What you will do » How many lines in the entries below contain the string "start"? Reply with the number only.
----- Supplied material
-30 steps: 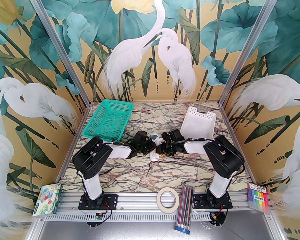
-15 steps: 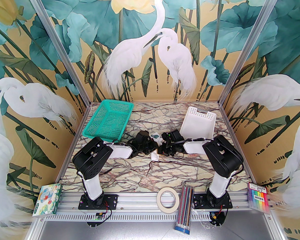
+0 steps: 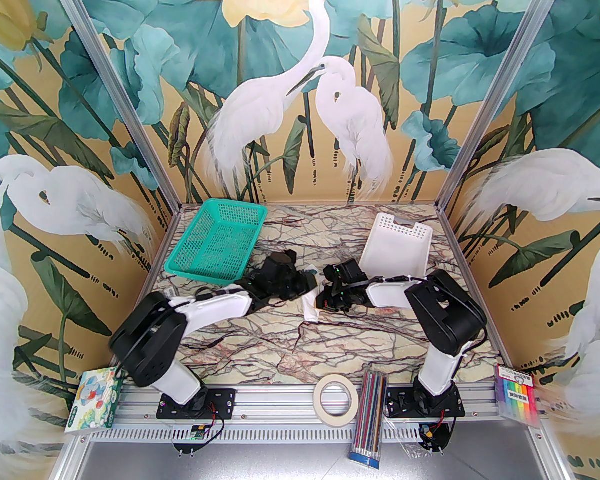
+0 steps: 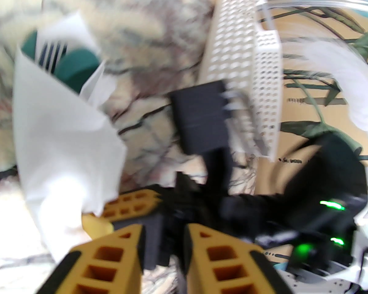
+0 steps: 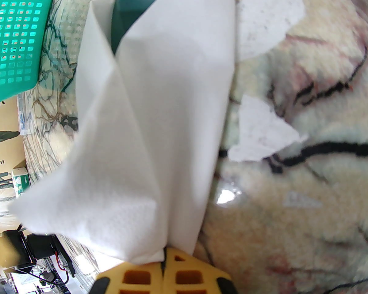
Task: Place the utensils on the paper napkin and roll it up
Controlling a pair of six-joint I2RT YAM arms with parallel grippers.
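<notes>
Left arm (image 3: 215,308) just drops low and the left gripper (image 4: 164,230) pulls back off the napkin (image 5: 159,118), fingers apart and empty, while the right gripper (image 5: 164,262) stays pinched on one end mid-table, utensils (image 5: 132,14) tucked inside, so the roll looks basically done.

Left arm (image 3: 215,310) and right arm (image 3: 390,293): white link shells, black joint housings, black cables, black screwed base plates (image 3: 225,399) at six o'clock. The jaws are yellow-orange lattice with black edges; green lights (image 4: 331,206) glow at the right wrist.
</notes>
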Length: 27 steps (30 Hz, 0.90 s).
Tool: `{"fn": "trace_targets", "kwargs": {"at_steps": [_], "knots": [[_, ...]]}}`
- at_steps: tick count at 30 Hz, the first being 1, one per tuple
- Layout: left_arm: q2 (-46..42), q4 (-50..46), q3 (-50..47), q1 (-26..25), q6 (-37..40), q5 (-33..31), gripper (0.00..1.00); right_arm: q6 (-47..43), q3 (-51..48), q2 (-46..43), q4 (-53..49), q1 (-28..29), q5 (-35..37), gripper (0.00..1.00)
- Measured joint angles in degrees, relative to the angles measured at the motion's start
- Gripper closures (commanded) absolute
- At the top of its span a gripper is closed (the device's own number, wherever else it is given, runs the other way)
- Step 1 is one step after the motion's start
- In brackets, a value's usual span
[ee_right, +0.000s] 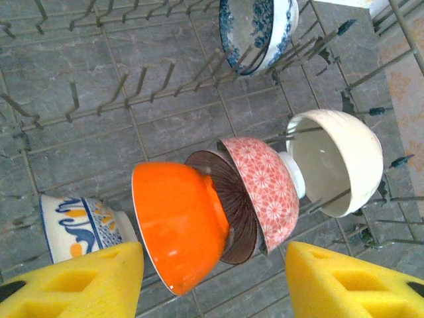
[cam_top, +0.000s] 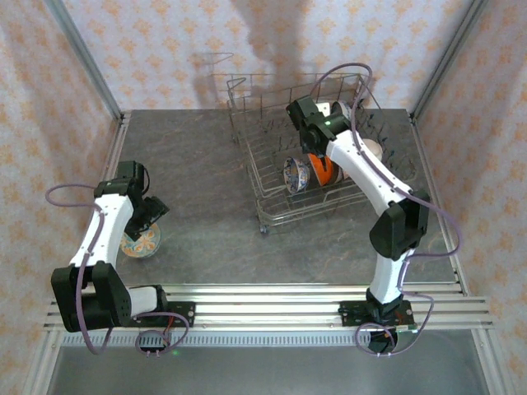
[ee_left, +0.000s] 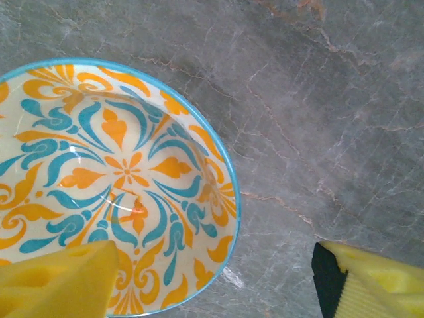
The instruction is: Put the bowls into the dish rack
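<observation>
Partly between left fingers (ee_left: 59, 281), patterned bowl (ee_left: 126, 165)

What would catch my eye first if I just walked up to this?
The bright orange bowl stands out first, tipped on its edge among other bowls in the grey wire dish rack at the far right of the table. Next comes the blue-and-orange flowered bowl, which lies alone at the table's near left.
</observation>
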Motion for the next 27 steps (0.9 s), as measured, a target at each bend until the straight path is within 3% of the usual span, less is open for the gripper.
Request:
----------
Exercise response » 2